Gözlerimi,Gizem'in şaşkın ama memnun yüzüne sabitlediğimde tüm gerginliğim tuzla buz olmuştu.

Tibet, bir eliyle elimi avuçlarken kirpiklerimin altından ona kaçamak bir bakış attım.

Kafasını kulağıma doğru eğdiğinde,dudaklarının yakınlığını tenime çarpan ılık nefesiyle hissetmiştim.

-''Yakınımda dur küçük.Birazdan çok kalabalık bir yere gireceğiz.''

Okyanus kokusu burnumu istila ederken,boğuk sesi tüylerimi diken diken etmişti.

Yutkundum ve ondan birazda olsa uzaklaşmaya çalıştım.

Geniş ve uzun holde ilerledikçe, kulaklarımıza doluşan hareketli müzik sesi gittikçe artmaya başladı.

Hol sonlandığında karşımıza aşağıya doğru inen merdiven basamakları çıktı.Bakışlarım, hemen basamakların sonunda bulunan ve umarsızca dans eden insan kalabalığına takıldı.Artık tamamıyla içerisinde olduğumuz yüksek sesli müziğe kulaklarımı alıştırabilmek için epey burun kırıştırmıştım.

Merdivenleri indiğimizde yanımıza hemen genç bir erkek garson geldi.

-''Hoş geldiniz Tibet bey.Locanız hazır.Şöyle buyrun isterseniz.''

Tibet,genç çocuğu başıyla selamladığında,onun arkasından yürümeye başladık ve diğer localardan biraz daha yüksekte kalan yan yana iki locadan birisine girdik.Rahat koltuklara oturduğumuzda tüm kulübü görebiliyordum.İnsanlar çılgın gibi dans ediyor bazıları da ellerinde içkileriyle oturuyor ve dans eden kalabalığı izliyordu.

-''Burası çok güzel.'' diye bağıran Gizem'in sesi yüksek müzikten dolayı kısık bir mırıltı gibi çıkmıştı.

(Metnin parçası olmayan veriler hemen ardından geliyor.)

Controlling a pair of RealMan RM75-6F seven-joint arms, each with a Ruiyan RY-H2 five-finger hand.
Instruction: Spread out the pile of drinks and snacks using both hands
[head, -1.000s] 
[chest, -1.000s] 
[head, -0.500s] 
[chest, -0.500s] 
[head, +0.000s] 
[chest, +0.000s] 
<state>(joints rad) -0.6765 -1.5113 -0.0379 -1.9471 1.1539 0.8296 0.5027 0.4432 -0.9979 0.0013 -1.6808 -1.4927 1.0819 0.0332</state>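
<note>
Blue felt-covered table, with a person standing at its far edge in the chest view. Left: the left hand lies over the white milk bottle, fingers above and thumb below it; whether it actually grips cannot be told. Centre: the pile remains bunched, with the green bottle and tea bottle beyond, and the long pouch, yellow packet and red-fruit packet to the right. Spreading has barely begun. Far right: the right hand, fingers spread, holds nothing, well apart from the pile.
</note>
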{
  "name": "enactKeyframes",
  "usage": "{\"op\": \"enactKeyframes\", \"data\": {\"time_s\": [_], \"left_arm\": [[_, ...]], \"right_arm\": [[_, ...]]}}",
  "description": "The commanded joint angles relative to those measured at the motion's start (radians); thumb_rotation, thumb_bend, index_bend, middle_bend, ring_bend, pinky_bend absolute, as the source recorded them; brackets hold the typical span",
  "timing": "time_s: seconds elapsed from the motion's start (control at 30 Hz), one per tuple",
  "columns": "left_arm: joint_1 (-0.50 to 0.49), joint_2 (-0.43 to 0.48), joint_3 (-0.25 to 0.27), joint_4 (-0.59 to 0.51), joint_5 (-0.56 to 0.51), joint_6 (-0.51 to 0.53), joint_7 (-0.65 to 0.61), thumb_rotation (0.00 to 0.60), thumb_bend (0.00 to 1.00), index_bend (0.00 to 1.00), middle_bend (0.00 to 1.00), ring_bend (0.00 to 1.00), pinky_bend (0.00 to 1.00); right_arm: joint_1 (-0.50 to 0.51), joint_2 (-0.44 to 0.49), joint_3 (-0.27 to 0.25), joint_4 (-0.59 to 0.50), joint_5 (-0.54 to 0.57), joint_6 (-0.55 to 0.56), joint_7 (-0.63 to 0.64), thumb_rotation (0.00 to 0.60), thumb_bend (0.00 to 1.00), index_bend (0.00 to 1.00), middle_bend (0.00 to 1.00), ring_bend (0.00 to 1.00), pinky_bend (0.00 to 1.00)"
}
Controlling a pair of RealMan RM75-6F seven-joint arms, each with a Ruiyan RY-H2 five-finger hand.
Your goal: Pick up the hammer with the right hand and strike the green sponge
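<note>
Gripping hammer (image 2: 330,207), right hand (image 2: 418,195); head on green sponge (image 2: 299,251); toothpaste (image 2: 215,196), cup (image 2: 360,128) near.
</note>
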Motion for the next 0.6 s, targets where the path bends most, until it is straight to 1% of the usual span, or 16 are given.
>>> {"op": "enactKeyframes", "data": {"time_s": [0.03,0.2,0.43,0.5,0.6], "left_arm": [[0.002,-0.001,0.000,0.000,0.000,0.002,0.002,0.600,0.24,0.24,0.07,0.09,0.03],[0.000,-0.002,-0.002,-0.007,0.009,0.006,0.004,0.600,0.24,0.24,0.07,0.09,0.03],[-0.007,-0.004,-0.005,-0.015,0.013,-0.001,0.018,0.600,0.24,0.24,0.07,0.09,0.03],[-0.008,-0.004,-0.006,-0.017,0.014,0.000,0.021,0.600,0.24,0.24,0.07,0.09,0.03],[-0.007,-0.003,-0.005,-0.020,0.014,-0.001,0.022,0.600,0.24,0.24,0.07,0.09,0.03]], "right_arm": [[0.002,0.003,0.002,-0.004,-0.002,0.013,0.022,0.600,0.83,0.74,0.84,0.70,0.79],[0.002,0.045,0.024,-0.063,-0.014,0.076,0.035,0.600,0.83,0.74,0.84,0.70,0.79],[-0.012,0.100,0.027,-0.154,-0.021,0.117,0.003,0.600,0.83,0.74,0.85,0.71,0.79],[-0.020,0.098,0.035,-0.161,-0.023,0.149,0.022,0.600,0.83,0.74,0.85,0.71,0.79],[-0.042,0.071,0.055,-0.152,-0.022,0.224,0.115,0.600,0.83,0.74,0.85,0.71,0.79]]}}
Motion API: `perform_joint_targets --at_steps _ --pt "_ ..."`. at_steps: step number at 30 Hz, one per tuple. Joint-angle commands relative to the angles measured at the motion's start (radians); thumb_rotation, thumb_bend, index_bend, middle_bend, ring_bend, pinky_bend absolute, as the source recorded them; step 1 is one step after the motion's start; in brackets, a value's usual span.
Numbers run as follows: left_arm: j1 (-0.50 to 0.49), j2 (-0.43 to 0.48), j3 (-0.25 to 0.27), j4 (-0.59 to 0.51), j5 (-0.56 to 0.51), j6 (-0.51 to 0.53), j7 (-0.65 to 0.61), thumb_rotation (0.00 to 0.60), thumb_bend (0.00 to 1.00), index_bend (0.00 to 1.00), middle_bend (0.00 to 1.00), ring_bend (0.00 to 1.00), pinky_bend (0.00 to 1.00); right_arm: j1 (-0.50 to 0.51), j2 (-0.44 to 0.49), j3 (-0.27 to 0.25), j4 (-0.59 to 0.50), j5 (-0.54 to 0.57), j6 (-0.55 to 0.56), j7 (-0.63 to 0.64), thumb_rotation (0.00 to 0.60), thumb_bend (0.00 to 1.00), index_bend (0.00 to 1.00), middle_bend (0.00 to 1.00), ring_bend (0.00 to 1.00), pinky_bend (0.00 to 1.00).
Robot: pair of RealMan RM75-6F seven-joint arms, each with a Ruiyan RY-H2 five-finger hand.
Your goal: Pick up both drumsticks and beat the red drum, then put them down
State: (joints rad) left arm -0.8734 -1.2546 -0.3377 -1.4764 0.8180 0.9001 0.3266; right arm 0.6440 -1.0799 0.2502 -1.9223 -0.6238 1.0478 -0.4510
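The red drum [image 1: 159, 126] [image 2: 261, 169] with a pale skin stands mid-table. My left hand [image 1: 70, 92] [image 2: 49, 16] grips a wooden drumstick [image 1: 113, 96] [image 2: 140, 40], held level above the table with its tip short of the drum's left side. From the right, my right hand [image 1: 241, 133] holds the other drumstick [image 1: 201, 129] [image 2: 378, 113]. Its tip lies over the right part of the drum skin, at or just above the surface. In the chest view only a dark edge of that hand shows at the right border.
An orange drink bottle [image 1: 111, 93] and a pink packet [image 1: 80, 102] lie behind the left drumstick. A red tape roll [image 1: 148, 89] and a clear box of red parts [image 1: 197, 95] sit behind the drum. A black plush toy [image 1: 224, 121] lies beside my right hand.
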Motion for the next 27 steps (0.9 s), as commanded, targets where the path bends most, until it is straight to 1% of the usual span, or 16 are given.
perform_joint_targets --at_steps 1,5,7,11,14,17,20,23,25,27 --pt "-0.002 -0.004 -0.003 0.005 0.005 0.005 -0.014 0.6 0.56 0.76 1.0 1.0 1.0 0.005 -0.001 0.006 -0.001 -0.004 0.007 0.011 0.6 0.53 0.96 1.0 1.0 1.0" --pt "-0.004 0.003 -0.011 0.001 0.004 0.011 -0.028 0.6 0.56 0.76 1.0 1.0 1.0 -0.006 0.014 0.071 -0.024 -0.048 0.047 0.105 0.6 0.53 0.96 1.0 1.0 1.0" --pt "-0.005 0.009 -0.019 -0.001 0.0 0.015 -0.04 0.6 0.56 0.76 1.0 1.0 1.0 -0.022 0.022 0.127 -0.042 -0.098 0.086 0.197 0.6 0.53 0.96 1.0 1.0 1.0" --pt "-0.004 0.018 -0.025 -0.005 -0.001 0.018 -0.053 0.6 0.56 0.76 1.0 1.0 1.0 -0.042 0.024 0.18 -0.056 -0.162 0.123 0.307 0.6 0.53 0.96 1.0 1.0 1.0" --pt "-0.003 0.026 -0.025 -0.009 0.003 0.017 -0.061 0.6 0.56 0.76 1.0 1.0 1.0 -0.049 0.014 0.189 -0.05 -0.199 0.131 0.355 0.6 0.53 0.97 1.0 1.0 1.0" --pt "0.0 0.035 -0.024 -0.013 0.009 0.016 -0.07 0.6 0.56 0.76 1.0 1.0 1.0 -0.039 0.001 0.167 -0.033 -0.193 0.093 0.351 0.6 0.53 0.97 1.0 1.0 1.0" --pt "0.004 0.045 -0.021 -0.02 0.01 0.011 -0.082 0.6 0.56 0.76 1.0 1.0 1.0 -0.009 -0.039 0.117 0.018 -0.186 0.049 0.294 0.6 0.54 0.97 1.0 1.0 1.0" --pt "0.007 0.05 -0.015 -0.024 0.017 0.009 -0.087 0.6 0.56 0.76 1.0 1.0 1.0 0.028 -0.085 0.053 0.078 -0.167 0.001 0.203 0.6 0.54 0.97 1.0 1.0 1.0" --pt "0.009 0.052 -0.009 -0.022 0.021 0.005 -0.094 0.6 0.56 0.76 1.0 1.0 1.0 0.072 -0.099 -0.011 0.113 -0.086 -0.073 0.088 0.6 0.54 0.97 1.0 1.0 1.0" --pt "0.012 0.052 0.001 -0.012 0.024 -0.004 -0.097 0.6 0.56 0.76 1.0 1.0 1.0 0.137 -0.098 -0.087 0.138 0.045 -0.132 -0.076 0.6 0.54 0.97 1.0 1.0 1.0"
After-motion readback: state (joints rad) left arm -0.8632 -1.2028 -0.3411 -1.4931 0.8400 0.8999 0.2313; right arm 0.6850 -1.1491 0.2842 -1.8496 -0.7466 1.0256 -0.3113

-''Bence de çok güzel.'' dediğimde bakışlarımı kalabalıktan çekip,yanımdaki adama çevirdim.

Yüzünde silik bir gülüşle beni izleyen Tibet,benim ona bakmamla birlikte yüzünü bana yakınlaştırmaya başladı.

-''Beğenmene sevindim.Ama alkolü çok kaçırmak yok.''

Onun bu ilgili ve sahiplenici halleri beni o kadar çok etkiliyordu ki ona doğru yuvarlanarak düşme hızım on katına çıkıyordu.

Bir an önce benden uzaklaşmasını sağlamaya çalışmak için hızla kafamı sallayıp, ''Tamam.'' diye bağırdım.

Garson içki siparişlerimizi alırken Gizem ile birlikte birbirimize bakıp sırıtarak ''Votka.'' diye bağırmıştık.

Oturduğum yerde terlemeye başladığımı hissedince deri ceketimi çıkardım ve koltuğun başlığına koydum.Bu esnada Tibet gözlerini kalabalıktan çekip bana çevirmişti.Hafif çatık kaşları ve gergin çenesini farkettiğimde saçlarımla omuzlarımı örtmeye çalıştım ama pek başarılı olamadım.

Ortamda Skrillex-Summit çalmaya başlar başlamaz,Gizem sevinçle ayaklandı ve beni çekiştirmeye başladı.

Bu bizim müziğimizdi.Canımız sıkıldığına bazen evde bu şarkıyı açıp,çılgınlar gibi dans ederdik ve yastık savaşı yapardık.

Onun ısrarına elbette ki itiraz etmeyerek bende eteğimi çekiştirerek ayaklandım.Gizem'le birlikte uzaklaşmaya başladığımız sırada Tibet'in temasıyla duraksamak zorunda kaldım.Kafamı onun memnuniyetsiz ve gergin yüzüne çevirdiğimde ''Fazla uzaklaşmayın.'' diyerek kolumu bıraktı.

Bende arkamı dönerek kalabalığa karıştım ve kendimi müziğin harika ritmine bıraktım..Havalara atlıyor,Gizem'in etrafında dönüyor,ellerimle saçma sapan hareketler yapıyordum ama bu dünyadaki en güzel şeylerden birisiydi.